DATASET SECTION:

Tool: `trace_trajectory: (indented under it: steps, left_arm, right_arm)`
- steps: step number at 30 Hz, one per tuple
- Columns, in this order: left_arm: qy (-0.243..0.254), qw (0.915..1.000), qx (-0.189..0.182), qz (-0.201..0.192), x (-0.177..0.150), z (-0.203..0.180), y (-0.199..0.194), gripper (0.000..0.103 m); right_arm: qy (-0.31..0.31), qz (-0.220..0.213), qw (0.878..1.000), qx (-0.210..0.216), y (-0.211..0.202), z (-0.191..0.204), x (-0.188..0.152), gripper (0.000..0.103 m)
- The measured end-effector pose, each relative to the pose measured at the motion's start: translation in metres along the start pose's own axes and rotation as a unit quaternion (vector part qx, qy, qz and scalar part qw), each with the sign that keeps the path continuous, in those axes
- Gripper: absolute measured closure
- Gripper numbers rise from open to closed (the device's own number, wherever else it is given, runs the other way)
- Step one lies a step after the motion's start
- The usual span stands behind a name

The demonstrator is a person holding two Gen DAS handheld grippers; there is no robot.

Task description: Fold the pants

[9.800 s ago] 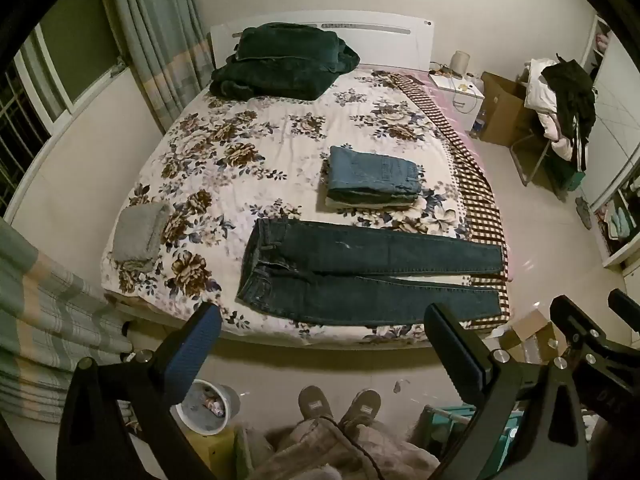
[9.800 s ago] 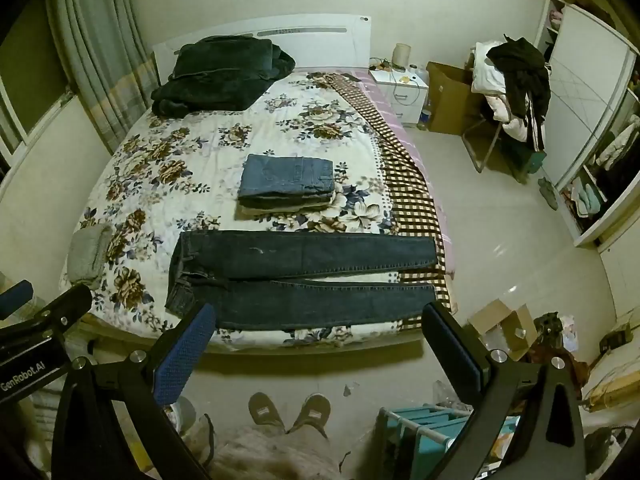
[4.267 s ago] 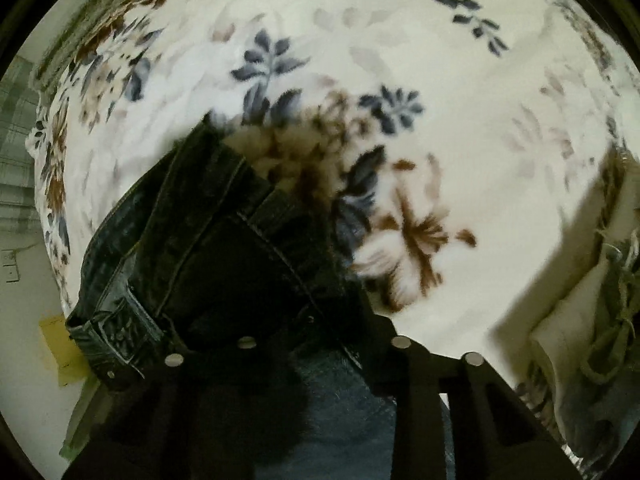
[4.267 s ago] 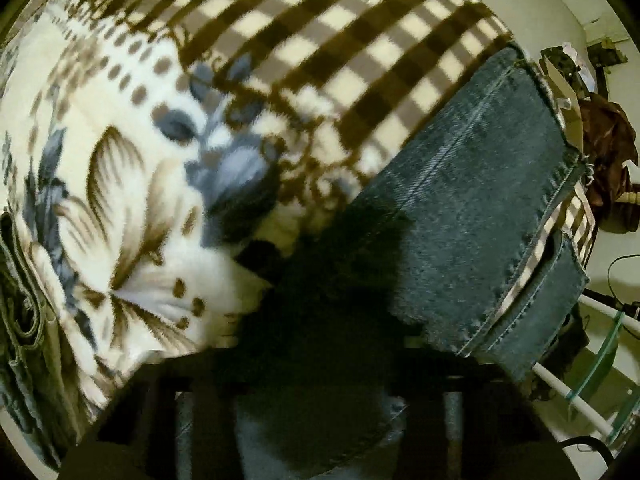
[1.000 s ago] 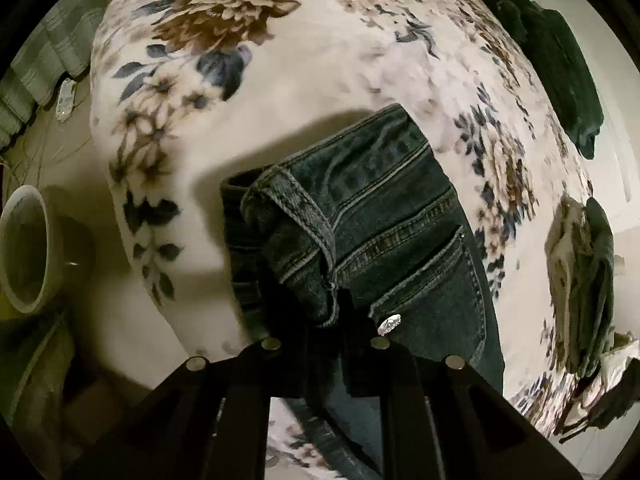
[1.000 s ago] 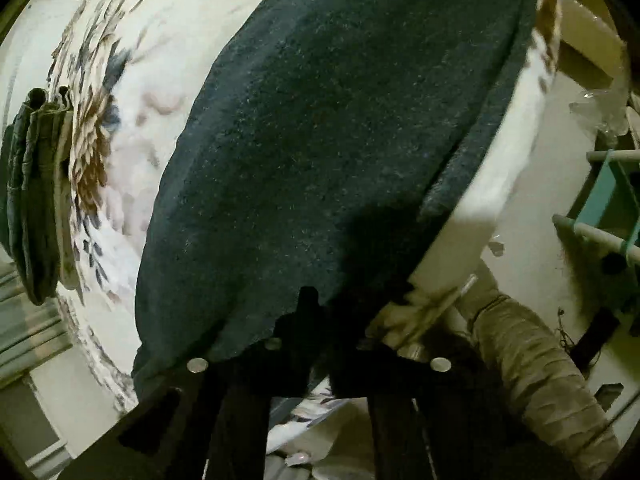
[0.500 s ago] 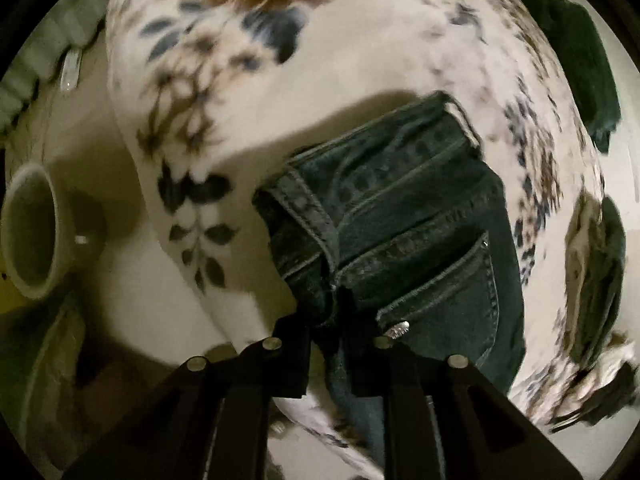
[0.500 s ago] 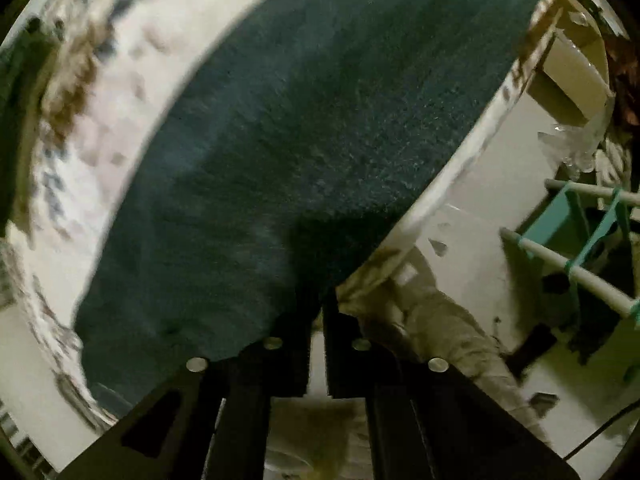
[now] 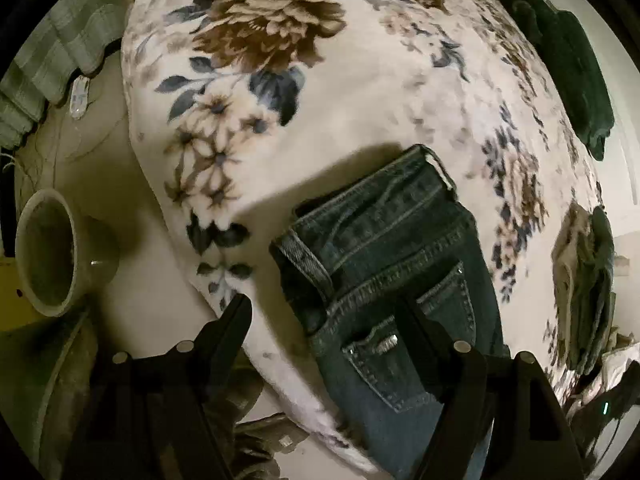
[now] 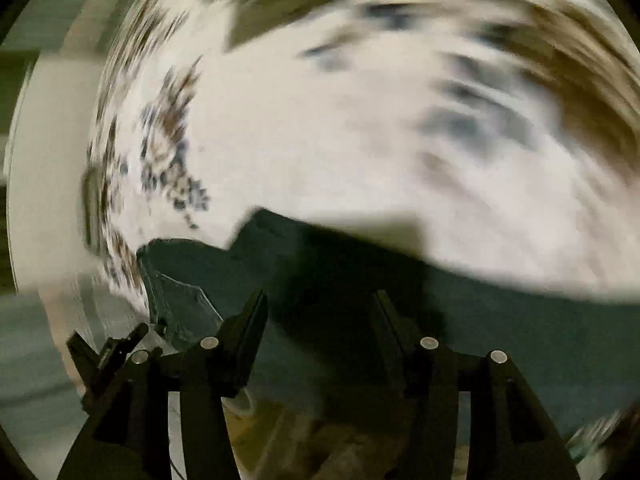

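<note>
The jeans (image 9: 404,292) lie near the bed's (image 9: 360,92) edge, waistband end up against the flowered blanket, back pocket showing, one leg laid over the other lengthwise. So the 1st fold looks done; folding the length across, probably 2 more turns, is my guess at what remains.

The left tongs (image 9: 328,320) stand wide above the waistband corner, 1 finger over the pocket and the other off the blanket's edge, nothing pinched. Half a second ago they were clamped on that corner; the jaws have just been opening and the denim now lies free between them.

The right tongs (image 10: 320,316) are also parted, over dark denim (image 10: 400,340), gripping nothing that I can see. Their view is smeared by motion. A second ago they were closed at the folded leg's edge with the floor beside them; the jaws have just been opening, and the bed now fills the picture.

A pale bucket (image 9: 52,252) sits on the floor beside the bed.
</note>
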State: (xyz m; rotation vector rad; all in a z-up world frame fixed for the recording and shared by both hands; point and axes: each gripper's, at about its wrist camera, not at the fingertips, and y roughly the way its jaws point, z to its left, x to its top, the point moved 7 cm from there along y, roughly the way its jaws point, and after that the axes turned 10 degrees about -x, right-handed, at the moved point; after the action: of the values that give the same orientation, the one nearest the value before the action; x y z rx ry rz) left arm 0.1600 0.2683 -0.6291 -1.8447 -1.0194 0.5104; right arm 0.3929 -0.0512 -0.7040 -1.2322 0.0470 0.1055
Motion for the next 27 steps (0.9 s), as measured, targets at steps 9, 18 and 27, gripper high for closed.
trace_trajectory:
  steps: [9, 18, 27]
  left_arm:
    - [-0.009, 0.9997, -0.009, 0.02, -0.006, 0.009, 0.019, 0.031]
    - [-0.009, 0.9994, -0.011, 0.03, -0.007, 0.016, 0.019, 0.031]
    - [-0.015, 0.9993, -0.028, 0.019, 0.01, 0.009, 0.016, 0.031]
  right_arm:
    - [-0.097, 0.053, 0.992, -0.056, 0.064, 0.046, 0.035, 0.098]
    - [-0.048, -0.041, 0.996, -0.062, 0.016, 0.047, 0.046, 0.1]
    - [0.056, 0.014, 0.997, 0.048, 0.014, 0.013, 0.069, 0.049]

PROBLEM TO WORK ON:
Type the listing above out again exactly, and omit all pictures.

ANSWER BOX:
Tool: `trace_trajectory: (indented under it: steps, left_arm, right_arm)`
- steps: step number at 30 Hz, one per tuple
- Columns, in this order: left_arm: qy (-0.243..0.254), qw (0.915..1.000), qx (-0.189..0.182), qz (-0.201..0.192), x (-0.177..0.150), z (-0.203..0.180), y (-0.199..0.194), gripper (0.000..0.103 m); right_arm: qy (-0.31..0.31), qz (-0.220..0.213), qw (0.878..1.000), qx (-0.210..0.216), y (-0.211..0.202), z (-0.191..0.204), x (-0.188..0.152), gripper (0.000..0.103 m)
- The measured end-effector pose, each relative to the pose measured at the motion's start: translation in metres along the start pose's own axes and rotation as a unit quaternion (vector part qx, qy, qz and scalar part qw), each with the sign that keeps the path continuous, in those axes
- Gripper: absolute measured closure
- Gripper numbers rise from open to closed (the device's own number, wherever else it is given, runs the other way)
- Step one lies a step after the motion's start
- The usual span stands behind a name

The demonstrator is a person holding two Gen DAS handheld grippers; there is no robot.

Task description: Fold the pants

[9.800 s ago] 
[9.800 s ago] 
[4.267 s ago] 
[4.267 s ago] 
[1.000 s ago] 
[1.000 s ago] 
[0.500 s ago] 
[0.500 s ago] 
[now] 
[now] 

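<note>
The jeans (image 9: 404,292) lie near the bed's (image 9: 360,92) edge, waistband end up against the flowered blanket, back pocket showing, one leg laid over the other lengthwise. So the 1st fold looks done; folding the length across, probably 2 more turns, is my guess at what remains.

The left tongs (image 9: 328,320) stand wide above the waistband corner, 1 finger over the pocket and the other off the blanket's edge, nothing pinched. Half a second ago they were clamped on that corner; the jaws have just been opening and the denim now lies free between them.

The right tongs (image 10: 320,316) are also parted, over dark denim (image 10: 400,340), gripping nothing that I can see. Their view is smeared by motion. A second ago they were closed at the folded leg's edge with the floor beside them; the jaws have just been opening, and the bed now fills the picture.

A pale bucket (image 9: 52,252) sits on the floor beside the bed.
</note>
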State: (xyz m; rotation vector rad; all in a z-up world frame fixed for the recording and shared by both hands; point and axes: each gripper's, at about its wrist camera, not at the fingertips, and y roughly the way its jaws point, z to its left, x to its top, the point moved 7 cm from there along y, roughly the way its jaws point, and after that the axes turned 10 degrees about -x, right-handed, at the moved point; after the action: of the values that give the same orientation, the one nearest the value before the action; x y z rx ry rz) left arm 0.1600 0.2683 -0.6291 -1.8447 -1.0194 0.5104; right arm 0.3929 -0.0512 -0.7040 -1.2322 0.0470 0.1055
Motion for the next 27 steps (0.9 s), as measured, targets at steps 9, 18 and 27, gripper high for closed.
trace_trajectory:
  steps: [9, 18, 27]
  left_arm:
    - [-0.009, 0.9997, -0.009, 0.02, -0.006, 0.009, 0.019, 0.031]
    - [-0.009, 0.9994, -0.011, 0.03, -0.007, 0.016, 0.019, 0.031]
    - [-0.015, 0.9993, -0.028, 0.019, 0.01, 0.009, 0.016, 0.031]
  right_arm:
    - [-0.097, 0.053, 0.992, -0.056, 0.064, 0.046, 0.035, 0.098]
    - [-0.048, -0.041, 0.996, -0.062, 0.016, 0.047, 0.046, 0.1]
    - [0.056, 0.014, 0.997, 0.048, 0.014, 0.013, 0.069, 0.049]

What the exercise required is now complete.